_What the exercise asks:_
Extract the first line through the line containing "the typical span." from the listing below, exactly as written.
- - - -
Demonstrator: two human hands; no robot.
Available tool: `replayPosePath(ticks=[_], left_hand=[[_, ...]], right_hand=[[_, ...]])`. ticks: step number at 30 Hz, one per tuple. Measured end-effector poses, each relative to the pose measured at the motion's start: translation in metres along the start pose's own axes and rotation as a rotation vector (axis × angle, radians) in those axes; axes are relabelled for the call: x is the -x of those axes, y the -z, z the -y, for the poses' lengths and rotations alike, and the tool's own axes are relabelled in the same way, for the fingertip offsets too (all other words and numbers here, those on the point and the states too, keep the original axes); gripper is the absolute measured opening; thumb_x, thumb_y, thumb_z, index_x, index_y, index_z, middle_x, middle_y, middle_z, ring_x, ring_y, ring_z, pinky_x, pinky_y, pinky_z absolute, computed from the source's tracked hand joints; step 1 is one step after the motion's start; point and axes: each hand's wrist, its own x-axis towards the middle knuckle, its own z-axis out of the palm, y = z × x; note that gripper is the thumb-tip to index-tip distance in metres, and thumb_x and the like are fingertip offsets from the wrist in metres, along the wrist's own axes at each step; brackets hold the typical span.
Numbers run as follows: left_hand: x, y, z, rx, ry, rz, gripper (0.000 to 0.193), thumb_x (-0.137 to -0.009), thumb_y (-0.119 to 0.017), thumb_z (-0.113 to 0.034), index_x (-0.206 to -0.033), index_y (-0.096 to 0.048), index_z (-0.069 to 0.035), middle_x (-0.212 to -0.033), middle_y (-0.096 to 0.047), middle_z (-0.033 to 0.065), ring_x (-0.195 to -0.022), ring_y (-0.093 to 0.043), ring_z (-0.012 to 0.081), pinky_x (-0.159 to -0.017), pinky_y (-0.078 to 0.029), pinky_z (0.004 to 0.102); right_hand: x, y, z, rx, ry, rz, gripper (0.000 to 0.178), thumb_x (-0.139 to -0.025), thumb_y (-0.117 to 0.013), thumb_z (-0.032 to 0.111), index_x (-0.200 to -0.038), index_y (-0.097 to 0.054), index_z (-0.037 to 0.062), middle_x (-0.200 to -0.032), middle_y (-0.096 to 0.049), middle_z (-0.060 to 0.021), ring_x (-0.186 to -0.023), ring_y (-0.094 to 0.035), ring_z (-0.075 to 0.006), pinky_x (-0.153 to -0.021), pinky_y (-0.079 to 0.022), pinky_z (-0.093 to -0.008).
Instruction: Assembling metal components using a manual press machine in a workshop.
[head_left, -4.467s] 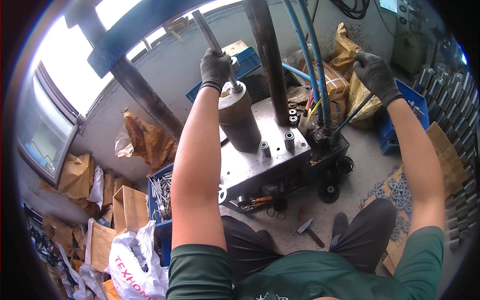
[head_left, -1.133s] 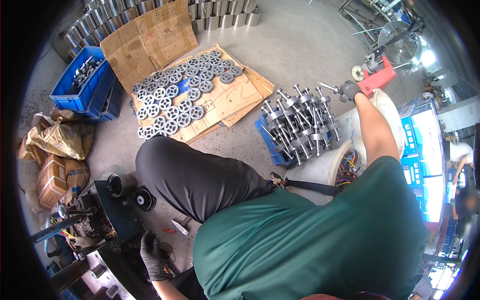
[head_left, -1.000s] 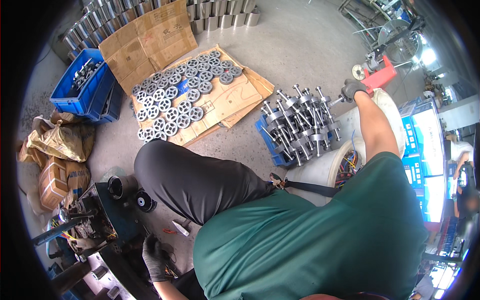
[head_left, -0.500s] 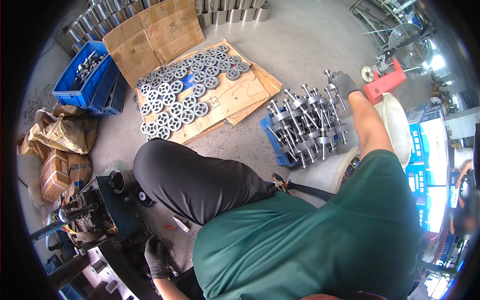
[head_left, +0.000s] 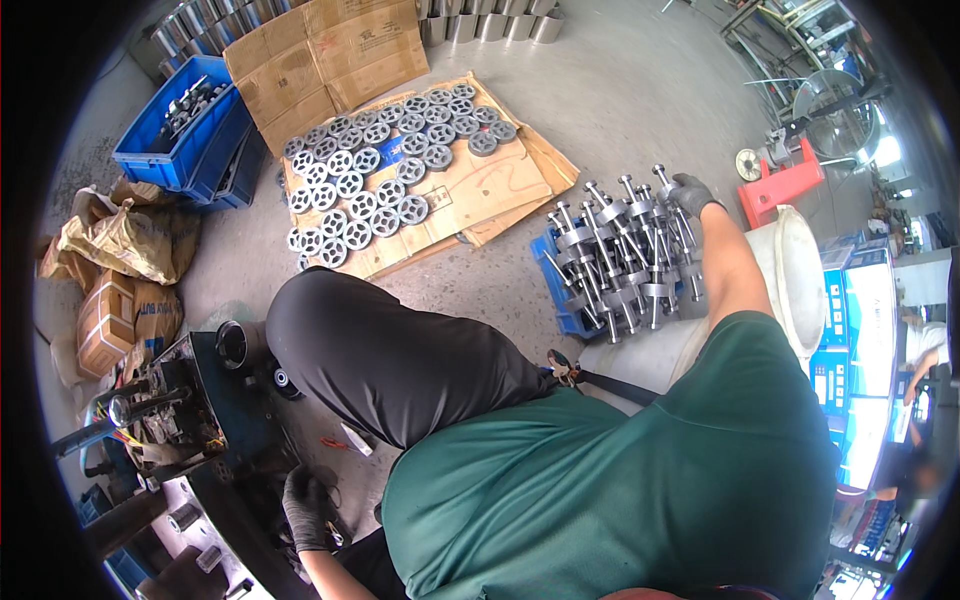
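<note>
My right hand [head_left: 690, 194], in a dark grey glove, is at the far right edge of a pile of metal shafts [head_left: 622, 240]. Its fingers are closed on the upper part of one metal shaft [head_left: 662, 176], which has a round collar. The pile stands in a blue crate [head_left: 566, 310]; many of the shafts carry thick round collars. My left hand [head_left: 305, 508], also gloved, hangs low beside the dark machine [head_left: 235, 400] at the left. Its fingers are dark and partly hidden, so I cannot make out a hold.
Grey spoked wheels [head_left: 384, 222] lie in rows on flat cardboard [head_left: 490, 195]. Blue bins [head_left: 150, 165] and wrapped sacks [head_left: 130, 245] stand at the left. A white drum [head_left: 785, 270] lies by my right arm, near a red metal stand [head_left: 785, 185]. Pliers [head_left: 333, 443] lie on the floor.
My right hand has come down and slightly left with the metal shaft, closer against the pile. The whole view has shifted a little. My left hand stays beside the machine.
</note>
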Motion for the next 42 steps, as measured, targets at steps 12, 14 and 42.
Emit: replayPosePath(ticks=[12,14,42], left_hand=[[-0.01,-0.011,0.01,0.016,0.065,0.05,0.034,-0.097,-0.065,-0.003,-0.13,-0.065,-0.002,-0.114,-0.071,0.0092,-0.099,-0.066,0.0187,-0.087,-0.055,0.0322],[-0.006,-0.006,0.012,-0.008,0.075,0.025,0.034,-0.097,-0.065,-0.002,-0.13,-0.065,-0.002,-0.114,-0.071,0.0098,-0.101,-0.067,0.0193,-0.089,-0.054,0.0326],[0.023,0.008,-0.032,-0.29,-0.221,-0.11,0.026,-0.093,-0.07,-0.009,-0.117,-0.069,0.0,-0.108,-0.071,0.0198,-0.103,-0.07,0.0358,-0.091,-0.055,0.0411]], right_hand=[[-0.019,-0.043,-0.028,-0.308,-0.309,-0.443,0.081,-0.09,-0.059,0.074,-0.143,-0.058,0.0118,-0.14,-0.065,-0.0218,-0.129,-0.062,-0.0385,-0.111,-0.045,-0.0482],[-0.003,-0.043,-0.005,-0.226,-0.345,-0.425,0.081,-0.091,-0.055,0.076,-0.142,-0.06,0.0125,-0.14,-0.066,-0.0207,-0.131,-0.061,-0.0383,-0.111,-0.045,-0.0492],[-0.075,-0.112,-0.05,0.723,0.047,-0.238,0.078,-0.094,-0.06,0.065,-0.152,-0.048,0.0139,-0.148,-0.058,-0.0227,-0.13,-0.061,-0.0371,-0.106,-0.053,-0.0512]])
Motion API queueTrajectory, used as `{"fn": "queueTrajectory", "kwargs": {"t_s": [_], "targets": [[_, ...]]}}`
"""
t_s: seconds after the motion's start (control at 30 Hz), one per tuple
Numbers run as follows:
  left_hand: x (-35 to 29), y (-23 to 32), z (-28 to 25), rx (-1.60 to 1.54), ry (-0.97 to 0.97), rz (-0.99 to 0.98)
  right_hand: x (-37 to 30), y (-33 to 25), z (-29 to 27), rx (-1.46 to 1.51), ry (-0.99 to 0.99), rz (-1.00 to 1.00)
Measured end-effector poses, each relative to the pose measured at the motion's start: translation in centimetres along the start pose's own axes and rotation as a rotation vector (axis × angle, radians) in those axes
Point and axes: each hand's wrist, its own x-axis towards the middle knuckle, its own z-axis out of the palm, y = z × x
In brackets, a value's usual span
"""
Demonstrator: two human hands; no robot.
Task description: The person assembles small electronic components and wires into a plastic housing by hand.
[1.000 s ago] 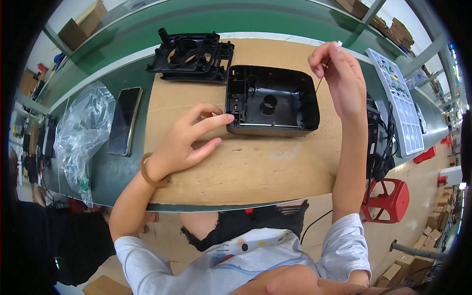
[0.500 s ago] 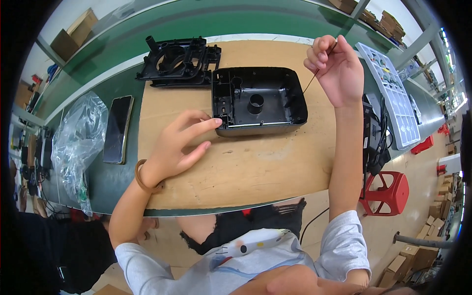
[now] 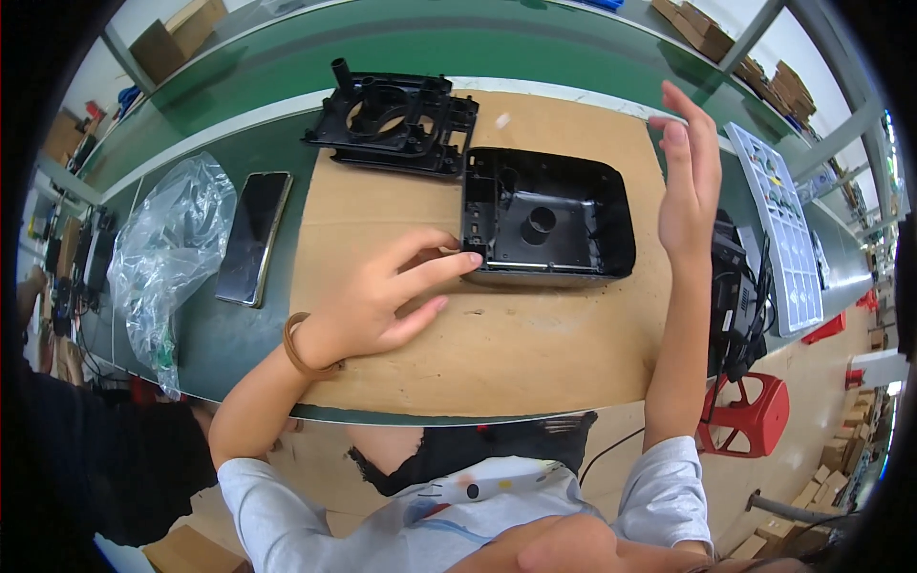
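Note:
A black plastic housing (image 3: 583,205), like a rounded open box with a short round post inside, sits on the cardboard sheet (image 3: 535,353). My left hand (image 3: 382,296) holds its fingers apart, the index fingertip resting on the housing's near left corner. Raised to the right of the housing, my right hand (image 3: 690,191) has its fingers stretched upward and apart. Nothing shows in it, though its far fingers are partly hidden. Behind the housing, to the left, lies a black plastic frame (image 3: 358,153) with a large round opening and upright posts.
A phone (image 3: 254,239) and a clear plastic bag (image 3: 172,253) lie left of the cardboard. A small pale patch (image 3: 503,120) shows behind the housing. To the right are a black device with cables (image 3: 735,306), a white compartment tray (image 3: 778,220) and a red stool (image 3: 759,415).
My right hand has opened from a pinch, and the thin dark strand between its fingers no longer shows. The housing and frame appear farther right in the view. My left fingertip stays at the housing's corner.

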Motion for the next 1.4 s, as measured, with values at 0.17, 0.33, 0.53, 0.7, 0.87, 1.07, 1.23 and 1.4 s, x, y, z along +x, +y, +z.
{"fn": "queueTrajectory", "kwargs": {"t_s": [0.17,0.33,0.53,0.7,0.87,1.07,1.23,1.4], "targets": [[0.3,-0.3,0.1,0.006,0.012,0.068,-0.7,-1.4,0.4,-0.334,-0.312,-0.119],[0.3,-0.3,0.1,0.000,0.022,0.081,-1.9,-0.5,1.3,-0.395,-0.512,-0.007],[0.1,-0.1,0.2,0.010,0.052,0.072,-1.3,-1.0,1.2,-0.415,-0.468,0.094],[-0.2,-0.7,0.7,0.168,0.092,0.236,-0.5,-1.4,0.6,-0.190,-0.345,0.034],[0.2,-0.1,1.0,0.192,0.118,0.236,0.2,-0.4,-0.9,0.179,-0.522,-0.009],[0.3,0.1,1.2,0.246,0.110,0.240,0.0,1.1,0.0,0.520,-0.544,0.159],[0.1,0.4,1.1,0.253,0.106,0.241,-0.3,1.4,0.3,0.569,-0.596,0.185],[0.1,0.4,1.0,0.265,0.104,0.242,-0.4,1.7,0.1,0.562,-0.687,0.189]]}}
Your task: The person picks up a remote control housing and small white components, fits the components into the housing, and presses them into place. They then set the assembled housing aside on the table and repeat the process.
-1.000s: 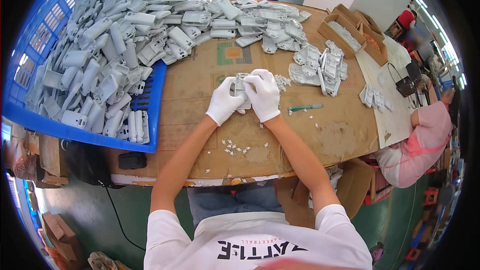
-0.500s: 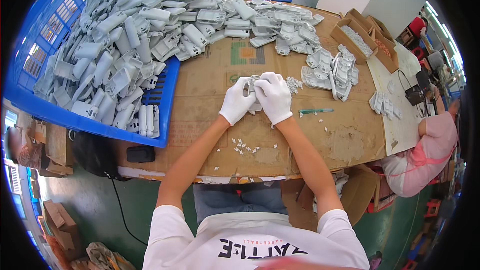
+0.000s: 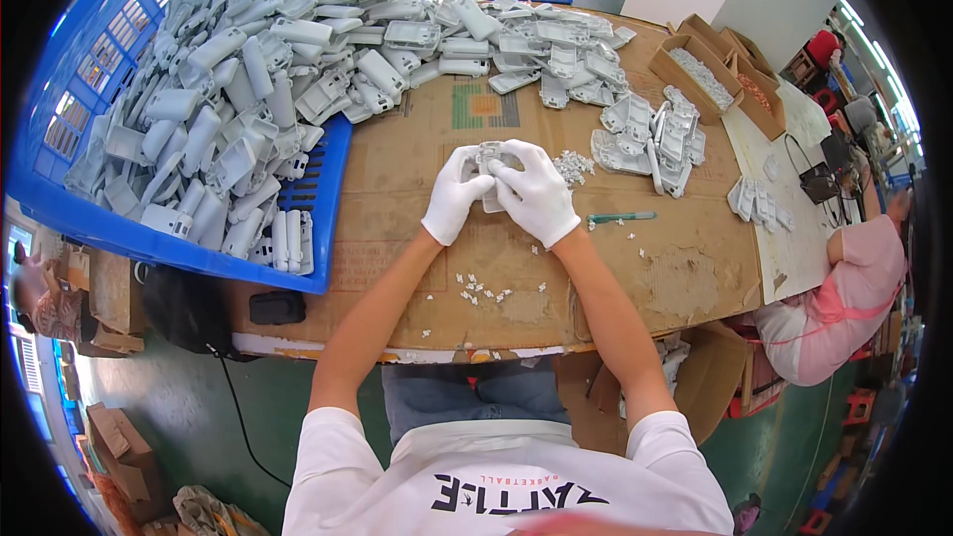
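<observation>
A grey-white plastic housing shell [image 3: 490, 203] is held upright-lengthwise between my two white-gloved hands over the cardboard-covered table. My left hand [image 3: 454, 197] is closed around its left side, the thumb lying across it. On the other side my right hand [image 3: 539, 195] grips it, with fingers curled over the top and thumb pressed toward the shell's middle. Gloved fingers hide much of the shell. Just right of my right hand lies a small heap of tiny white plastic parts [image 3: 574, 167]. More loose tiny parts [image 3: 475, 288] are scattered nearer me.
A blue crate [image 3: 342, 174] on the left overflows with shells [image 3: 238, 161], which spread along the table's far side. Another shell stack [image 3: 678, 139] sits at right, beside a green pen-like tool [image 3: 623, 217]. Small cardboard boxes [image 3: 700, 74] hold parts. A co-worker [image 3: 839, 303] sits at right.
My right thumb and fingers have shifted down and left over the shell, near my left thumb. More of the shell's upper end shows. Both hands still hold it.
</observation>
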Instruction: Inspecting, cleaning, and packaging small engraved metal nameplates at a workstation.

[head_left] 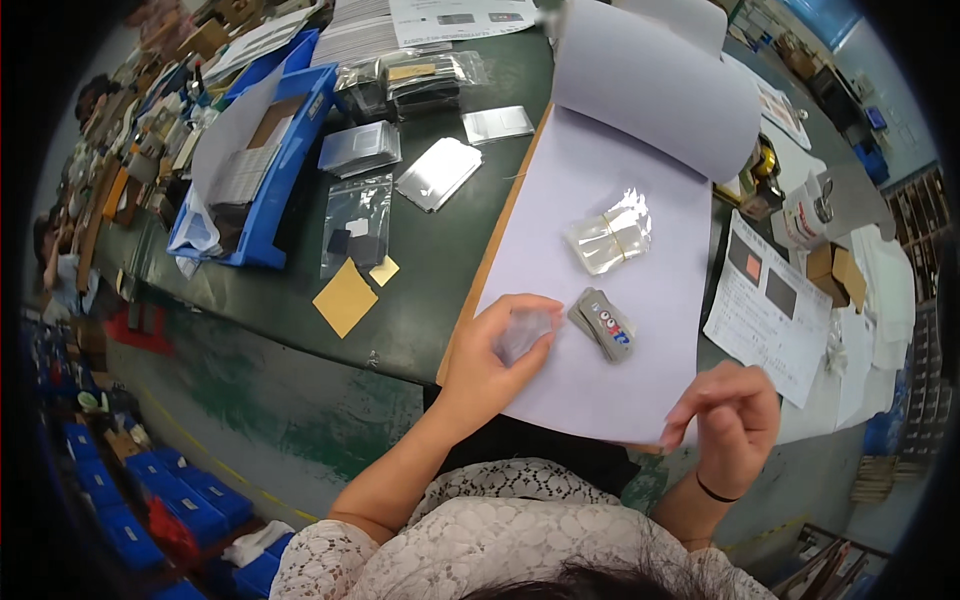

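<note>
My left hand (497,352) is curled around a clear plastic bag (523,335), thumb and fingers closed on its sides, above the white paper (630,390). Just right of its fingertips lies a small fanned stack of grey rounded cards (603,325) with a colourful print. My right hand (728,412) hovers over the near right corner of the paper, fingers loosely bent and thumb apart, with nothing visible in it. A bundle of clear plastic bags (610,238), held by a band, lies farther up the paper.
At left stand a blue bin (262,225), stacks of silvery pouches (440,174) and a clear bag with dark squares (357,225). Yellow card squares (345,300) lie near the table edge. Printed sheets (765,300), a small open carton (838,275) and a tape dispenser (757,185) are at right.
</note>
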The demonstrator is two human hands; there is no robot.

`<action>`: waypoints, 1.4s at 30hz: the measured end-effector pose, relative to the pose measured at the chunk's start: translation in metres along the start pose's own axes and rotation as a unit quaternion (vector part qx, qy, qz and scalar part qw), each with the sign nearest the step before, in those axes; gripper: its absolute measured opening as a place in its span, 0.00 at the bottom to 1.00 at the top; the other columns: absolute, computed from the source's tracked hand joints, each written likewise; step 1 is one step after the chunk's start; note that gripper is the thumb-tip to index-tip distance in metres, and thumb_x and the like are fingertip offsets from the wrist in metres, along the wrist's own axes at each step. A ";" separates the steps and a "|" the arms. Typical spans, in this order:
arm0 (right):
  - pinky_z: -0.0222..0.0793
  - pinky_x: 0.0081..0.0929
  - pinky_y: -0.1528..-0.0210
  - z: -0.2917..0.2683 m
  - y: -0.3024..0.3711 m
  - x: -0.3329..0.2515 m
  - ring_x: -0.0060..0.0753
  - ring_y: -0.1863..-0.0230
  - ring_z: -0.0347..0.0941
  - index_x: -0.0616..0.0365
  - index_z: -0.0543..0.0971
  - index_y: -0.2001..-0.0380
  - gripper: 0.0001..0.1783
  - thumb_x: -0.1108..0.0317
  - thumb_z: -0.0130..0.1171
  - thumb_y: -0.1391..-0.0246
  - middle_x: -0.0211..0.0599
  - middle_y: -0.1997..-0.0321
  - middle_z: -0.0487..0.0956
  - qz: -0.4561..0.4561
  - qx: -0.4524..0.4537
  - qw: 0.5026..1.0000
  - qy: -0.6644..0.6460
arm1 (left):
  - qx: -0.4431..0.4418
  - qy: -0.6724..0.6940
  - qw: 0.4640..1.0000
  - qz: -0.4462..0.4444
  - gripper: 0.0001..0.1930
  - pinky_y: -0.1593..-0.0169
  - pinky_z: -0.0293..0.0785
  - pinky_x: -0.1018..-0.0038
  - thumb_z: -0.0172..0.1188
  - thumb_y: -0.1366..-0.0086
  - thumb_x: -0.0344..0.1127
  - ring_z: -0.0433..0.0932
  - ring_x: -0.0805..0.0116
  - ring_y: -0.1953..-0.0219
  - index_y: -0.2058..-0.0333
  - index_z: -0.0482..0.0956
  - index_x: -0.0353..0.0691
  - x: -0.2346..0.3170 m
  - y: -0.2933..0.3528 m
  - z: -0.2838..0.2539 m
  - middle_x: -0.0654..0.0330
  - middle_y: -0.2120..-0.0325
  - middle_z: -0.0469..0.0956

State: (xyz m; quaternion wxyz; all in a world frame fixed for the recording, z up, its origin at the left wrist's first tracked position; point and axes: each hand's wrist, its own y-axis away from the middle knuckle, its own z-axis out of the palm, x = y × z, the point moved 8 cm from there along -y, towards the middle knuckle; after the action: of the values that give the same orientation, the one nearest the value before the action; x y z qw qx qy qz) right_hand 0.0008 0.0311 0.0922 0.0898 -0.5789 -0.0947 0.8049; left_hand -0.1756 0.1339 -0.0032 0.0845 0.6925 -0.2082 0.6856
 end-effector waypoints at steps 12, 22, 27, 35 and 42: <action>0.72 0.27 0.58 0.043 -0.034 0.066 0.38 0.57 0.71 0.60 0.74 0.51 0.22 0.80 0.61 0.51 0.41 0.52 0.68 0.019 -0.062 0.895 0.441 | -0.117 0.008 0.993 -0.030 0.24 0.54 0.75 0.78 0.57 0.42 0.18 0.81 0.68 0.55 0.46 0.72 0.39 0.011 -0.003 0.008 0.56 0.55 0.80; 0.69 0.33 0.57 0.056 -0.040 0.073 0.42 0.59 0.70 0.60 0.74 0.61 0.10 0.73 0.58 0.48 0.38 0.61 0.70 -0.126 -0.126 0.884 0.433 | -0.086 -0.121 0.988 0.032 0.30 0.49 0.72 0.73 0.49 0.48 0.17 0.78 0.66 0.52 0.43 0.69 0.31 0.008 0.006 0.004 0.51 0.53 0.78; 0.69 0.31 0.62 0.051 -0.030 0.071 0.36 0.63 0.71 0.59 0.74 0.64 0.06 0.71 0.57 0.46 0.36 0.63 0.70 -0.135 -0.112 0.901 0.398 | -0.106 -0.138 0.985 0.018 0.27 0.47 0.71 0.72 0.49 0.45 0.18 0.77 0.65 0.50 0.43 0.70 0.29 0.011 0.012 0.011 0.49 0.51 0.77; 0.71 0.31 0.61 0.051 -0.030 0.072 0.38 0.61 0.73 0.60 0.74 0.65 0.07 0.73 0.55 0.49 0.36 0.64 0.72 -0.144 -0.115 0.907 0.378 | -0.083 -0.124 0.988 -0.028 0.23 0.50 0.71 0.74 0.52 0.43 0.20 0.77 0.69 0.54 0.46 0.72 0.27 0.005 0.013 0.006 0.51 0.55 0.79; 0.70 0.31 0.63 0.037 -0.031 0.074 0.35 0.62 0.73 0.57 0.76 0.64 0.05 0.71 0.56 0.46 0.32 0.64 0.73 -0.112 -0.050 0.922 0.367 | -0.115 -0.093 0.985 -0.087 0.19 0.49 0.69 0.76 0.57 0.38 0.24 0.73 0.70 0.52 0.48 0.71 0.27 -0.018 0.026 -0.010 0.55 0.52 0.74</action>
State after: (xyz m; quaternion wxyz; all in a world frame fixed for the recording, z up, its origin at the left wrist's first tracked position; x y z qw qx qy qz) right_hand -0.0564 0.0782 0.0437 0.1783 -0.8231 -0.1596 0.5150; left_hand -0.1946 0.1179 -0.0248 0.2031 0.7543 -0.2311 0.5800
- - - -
_Task result:_
Demonstrator: two human hands; no robot.
Available tool: `replayPosePath(ticks=[_], left_hand=[[_, ...]], right_hand=[[_, ...]])`. ticks: step number at 30 Hz, one per tuple. Measured end-effector poses, each relative to the pose measured at the motion's start: translation in metres along the start pose's own axes and rotation as a rotation vector (axis × angle, radians) in those axes; axes are relabelled for the call: x is the -x of those axes, y the -z, z the -y, for the poses' lengths and rotations alike, and the tool's own axes are relabelled in the same way, for the fingertip offsets too (all other words and numbers here, those on the point and the states too, keep the original axes); gripper is the absolute measured opening; thumb_x, thumb_y, thumb_z, index_x, index_y, index_z, middle_x, middle_y, middle_z, ring_x, ring_y, ring_z, pinky_x, pinky_y, pinky_z absolute, computed from the source's tracked hand joints; step 1 is one step after the motion's start; point and axes: each hand's wrist, its own x-axis towards the middle knuckle, its own z-axis out of the palm, y = z × x; note that gripper is the thumb-tip to index-tip distance in metres, and thumb_x and the like are fingertip offsets from the wrist in metres, along the wrist's own axes at each step; brackets hold the typical span.

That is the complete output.